### EXERCISE DETAILS
Transcribe exactly the first line of the listing below and each line that follows it, ending with the line that contains "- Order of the", and omit the remainder.

### INFORMATION SHOWN
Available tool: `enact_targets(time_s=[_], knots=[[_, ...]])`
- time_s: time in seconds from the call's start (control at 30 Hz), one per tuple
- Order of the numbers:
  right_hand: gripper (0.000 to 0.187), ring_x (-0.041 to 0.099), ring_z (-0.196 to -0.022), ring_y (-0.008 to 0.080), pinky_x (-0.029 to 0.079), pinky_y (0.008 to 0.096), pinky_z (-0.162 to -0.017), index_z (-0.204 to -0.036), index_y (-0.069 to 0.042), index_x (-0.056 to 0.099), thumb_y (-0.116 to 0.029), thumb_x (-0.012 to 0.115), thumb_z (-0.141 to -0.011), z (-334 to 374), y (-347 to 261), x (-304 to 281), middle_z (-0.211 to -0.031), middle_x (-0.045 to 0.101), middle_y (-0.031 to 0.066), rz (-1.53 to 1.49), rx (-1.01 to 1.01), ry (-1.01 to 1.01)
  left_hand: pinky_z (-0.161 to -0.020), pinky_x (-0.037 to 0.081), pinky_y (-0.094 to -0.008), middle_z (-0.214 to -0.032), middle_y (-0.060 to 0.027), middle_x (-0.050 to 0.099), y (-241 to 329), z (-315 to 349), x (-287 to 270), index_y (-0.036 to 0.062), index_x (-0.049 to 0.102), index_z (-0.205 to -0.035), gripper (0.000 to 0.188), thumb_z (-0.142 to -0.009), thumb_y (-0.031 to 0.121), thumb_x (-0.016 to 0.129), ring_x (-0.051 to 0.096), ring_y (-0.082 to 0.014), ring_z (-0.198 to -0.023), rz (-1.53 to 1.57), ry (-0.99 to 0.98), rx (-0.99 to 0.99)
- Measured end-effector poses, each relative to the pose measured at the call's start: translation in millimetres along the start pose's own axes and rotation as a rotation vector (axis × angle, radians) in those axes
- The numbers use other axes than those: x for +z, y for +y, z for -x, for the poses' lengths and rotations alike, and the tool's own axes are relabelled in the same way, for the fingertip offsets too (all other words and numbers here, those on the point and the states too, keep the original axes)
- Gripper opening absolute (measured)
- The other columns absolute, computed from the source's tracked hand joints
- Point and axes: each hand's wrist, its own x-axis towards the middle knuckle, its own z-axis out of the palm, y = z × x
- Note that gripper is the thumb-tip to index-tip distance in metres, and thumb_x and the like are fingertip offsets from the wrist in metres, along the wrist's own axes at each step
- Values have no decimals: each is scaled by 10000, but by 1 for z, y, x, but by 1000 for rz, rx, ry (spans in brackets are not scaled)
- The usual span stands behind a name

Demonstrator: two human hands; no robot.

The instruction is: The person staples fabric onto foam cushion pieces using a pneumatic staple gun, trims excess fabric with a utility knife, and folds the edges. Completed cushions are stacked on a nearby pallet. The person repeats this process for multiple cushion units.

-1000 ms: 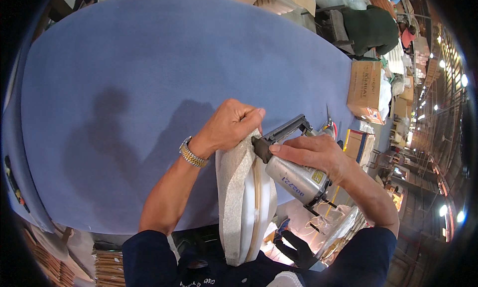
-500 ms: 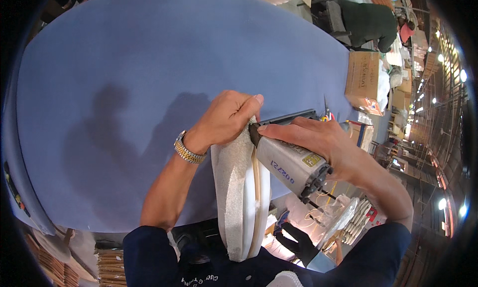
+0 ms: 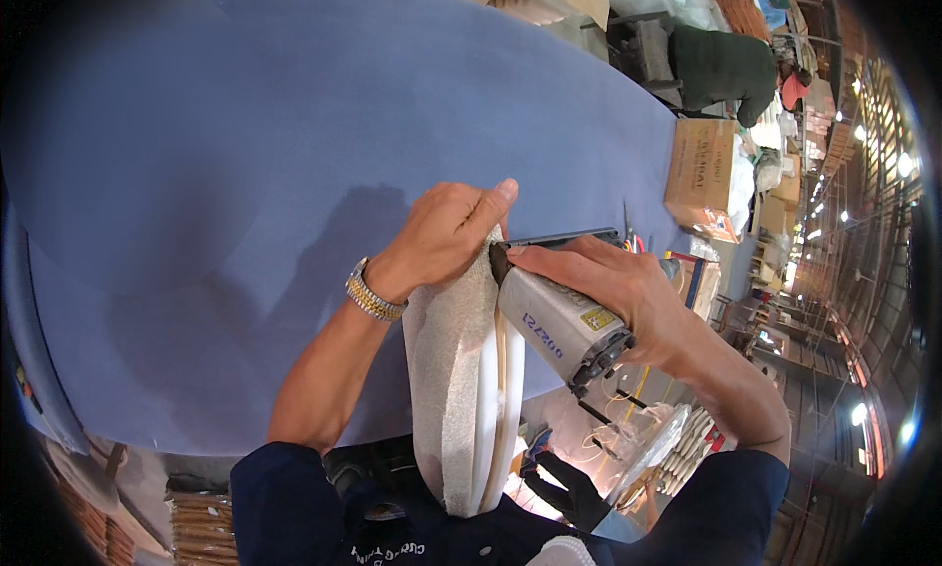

### RESULT FOR THIS TASK
Available tool: `enact_targets(time_s=[_], knots=[[_, ...]])`
- time_s: time in seconds from the call's start (control at 30 Hz), one per tuple
- Order of the numbers:

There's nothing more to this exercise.